Yang Yan's thoughts involuntarily drifted to his current "good second uncle," Prince Yang Guang of Jin.
When Yang Guang ascended the throne, this ruthless emperor chose an even more radical and thorough approach.
He issued a decree sharper than a knife.
Women, slaves, and servants were exempted from rent and taxes, and their eligibility to receive land was completely revoked.
This edict, from both legal and economic perspectives, severed the Guanlong Group's channels for unlimited land expansion through the enslavement of people.

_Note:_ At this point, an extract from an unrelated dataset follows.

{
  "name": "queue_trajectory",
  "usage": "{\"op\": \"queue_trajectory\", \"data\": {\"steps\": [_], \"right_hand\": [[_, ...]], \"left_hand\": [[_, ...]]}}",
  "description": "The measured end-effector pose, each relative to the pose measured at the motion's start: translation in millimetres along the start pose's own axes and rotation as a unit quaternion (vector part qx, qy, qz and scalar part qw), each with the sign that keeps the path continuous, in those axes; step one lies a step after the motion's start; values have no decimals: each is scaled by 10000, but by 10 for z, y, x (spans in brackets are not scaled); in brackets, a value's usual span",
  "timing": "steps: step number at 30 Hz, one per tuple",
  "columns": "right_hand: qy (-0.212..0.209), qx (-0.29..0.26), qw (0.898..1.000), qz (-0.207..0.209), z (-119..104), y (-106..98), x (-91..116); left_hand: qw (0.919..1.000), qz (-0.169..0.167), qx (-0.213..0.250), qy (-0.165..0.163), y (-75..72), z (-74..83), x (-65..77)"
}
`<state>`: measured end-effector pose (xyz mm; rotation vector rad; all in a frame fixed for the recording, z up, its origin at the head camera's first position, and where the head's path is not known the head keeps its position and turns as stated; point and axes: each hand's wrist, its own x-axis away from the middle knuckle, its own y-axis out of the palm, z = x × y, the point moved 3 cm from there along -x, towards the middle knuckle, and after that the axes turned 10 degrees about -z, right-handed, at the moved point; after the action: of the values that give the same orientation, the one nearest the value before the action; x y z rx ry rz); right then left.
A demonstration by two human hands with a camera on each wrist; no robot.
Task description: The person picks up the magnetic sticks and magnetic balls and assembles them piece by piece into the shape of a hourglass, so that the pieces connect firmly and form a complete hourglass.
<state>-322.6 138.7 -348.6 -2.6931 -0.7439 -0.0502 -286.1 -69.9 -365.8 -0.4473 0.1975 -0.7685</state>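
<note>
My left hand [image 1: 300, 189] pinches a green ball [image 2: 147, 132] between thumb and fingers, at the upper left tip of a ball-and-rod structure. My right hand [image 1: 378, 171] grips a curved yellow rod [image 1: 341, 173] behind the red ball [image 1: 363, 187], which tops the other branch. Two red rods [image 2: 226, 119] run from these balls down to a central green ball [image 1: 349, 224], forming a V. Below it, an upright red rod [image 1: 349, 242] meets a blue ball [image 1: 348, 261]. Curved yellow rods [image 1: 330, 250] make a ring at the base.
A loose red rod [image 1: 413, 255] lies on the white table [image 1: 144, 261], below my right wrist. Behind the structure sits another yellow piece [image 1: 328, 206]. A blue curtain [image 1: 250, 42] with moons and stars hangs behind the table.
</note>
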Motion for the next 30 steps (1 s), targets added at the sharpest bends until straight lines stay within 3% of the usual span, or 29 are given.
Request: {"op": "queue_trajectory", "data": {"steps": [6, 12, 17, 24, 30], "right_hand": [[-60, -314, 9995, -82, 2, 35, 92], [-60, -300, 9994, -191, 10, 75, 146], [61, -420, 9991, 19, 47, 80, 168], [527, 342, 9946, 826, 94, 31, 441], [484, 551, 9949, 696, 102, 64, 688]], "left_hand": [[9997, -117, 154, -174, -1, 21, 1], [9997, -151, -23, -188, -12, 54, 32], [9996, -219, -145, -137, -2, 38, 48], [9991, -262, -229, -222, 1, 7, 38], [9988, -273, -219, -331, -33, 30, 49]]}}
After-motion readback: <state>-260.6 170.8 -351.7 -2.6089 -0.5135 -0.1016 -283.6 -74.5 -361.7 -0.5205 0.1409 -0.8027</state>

However, this reform, which was supposed to dismantle the foundations of powerful clans, was implemented too hastily, ultimately exacerbating social contradictions and, together with the political backlash from the Guanlong Group, bringing about the downfall of the entire dynasty.
"What a pity..."
Yang Yan let out a sigh that no one could understand.
Two emperors, two different approaches: one too mild, the other too radical.
And he, an observer from 1,400 years in the future, stands at the crossroads of history.
It possesses a God's-eye view, capable of reviewing the entire situation and selecting the best options.
Under the lamplight, his eyes became incredibly sharp, like a drawn blade.
He has found his own political platform.
There was no need to start from scratch or be unconventional. What he needed to do was to become a continuation of the sharp blade called "centralization" that his grandfather had never fully wielded.
To advance the cause that Yang Jian had begun but not yet completed in a more refined and stable way.
Taking the solution of population and land issues as a starting point, they completely sided with their imperial grandfather.
It became the sharpest knife in his hand, used to strengthen centralized power!
Yang Yan picked up the calligraphy brush he had once disliked again, and this time, he was no longer agitated.
His gaze was calm and composed, and he was already conceiving a memorial that would shake the imperial court.
What he needed to do was not to sever the lifeblood of the Guanlong Group like Yang Guang did, but to inherit and carry it forward.
Using the most exquisite language, this "dragon-slaying technique" was packaged as a continuation and improvement of the imperial grandfather's "extensive inspection" national policy.
Only in this way can one find the most solid foothold in this turbulent political situation, and even... turn passivity into initiative.